__TASK REQUIREMENTS__
Exactly reproduce the lines of the listing below from the one containing "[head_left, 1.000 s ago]" through the one containing "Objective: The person". Skip the images.

DATASET SECTION: Begin

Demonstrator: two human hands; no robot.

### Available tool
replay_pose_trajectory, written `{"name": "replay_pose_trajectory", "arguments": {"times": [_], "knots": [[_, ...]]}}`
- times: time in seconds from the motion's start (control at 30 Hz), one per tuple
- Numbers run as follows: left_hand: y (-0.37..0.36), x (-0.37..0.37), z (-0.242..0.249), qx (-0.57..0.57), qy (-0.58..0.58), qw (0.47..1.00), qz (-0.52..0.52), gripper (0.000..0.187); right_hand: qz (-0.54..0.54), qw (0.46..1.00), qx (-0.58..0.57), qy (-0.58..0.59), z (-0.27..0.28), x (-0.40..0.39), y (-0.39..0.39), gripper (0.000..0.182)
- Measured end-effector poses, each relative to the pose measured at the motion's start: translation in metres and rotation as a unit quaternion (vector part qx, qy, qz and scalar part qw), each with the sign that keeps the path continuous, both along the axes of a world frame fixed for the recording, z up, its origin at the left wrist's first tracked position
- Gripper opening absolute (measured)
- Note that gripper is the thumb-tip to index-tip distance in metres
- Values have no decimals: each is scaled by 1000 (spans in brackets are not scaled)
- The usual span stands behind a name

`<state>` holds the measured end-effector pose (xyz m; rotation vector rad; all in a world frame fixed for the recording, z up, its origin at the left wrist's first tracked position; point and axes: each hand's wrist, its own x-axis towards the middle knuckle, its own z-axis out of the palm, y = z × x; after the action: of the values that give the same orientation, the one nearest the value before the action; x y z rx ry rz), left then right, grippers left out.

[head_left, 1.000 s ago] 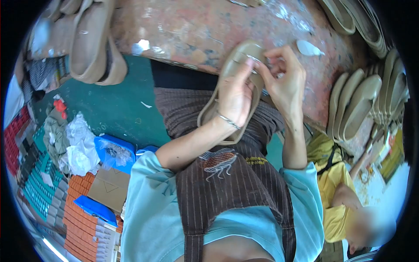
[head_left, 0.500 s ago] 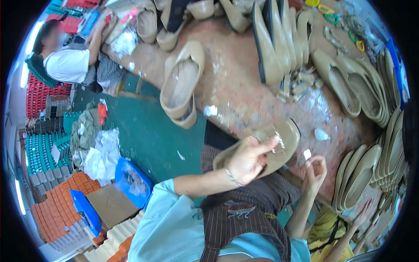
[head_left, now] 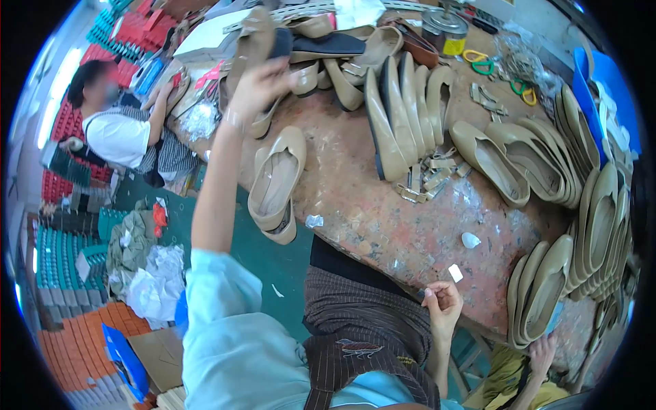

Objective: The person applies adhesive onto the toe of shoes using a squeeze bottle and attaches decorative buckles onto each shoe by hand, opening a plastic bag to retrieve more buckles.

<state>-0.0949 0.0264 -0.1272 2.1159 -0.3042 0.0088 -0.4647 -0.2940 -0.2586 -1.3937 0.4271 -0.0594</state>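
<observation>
My left hand (head_left: 263,85) is stretched out to the upper left, smeared by motion. It is closed on a blurred beige shoe (head_left: 256,34), whose lower part is behind the hand. My right hand (head_left: 444,301) is at the table's near edge, its thumb and fingers pressed together. What the fingertips pinch is too small to name. A small white tag (head_left: 455,273) is just above them; whether it touches the fingers or the table is unclear. Stacked beige flats (head_left: 277,181) lie at the table's left edge.
On the worktable (head_left: 355,219) are a row of shoes (head_left: 403,116), metallic-looking strap pieces (head_left: 430,178), more shoe stacks (head_left: 540,294) on the right, scissors (head_left: 478,61) and a tin (head_left: 444,31). One person (head_left: 119,130) is at the upper left; another's hand (head_left: 543,352) is lower right.
My left hand has swung from near my lap to the far upper left, and the shoe is gone from my lap. My right hand has moved slightly left. The view has shifted.
</observation>
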Motion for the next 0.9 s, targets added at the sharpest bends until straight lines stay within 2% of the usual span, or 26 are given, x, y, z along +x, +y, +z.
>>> {"name": "replay_pose_trajectory", "arguments": {"times": [0.03, 0.07, 0.1, 0.17, 0.2, 0.23, 0.27, 0.3, 0.37, 0.4, 0.43, 0.47, 0.53, 0.6, 0.67, 0.7, 0.73, 0.8, 0.83, 0.87, 0.9], "knots": [[18, -27, -13, 268, -128, 954, 36, 68, -2, 1000, -1, 9, -3, -2, -2, 4], [33, -54, -31, 371, -126, 913, 116, 75, -1, 1000, -2, 20, -6, -1, -5, 3], [44, -82, -46, 412, -100, 889, 172, 83, 5, 1000, -8, 23, -7, 1, -6, 2], [84, -117, -86, 365, 80, 911, 177, 82, 15, 999, -11, 41, -14, 3, -8, 2], [100, -130, -109, 365, 90, 912, 165, 82, 19, 999, -23, 45, -16, 7, -10, 2], [111, -143, -128, 218, 155, 954, 138, 75, 19, 998, -50, 43, -15, 12, -11, 2], [115, -151, -141, 65, 219, 967, 111, 68, 20, 996, -77, 40, -13, 18, -10, 2], [111, -154, -141, 64, 231, 965, 103, 68, 12, 992, -122, 16, -14, 24, -10, 2], [101, -160, -136, 66, 166, 979, 100, 59, 3, 985, -171, 6, -12, 29, -11, 3], [94, -161, -135, 64, 175, 978, 94, 59, -10, 972, -233, -23, -7, 34, -12, 3], [88, -159, -132, 50, 135, 985, 100, 58, -24, 955, -292, -51, -4, 35, -12, 4], [82, -156, -128, 36, 94, 989, 106, 57, -28, 954, -295, -41, -5, 33, -14, 4], [58, -150, -111, -1, 98, 993, 73, 52, -98, 939, -319, -78, -5, 30, -17, 4], [32, -144, -102, -36, 101, 993, 41, 47, -113, 932, -340, -57, -9, 23, -23, 6], [9, -136, -105, 188, 214, 959, 3, 35, -223, 903, -364, -37, -14, 19, -28, 9], [3, -138, -129, 279, 97, 955, -19, 29, -235, 901, -362, -43, -21, 17, -34, 17], [5, -142, -141, 279, 101, 955, -26, 29, -237, 899, -365, -36, -23, 16, -37, 17], [-20, -153, -130, 356, -149, 922, 19, 27, -265, 898, -352, -22, -23, 24, -43, 29], [-22, -158, -126, 323, -185, 926, 62, 24, -227, 879, -419, -26, -28, 26, -50, 36], [-32, -168, -110, 188, -106, 969, 119, 21, -185, 855, -483, -31, -32, 28, -59, 42], [-42, -181, -90, 165, -106, 968, 157, 18, -196, 912, -360, -8, -28, 33, -54, 48]]}}
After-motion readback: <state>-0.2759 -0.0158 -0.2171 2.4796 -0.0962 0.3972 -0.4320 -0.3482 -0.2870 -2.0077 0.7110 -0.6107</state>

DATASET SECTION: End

__ANSWER SPACE__
[head_left, 1.000 s ago] 
[head_left, 0.500 s ago] 
[head_left, now] 

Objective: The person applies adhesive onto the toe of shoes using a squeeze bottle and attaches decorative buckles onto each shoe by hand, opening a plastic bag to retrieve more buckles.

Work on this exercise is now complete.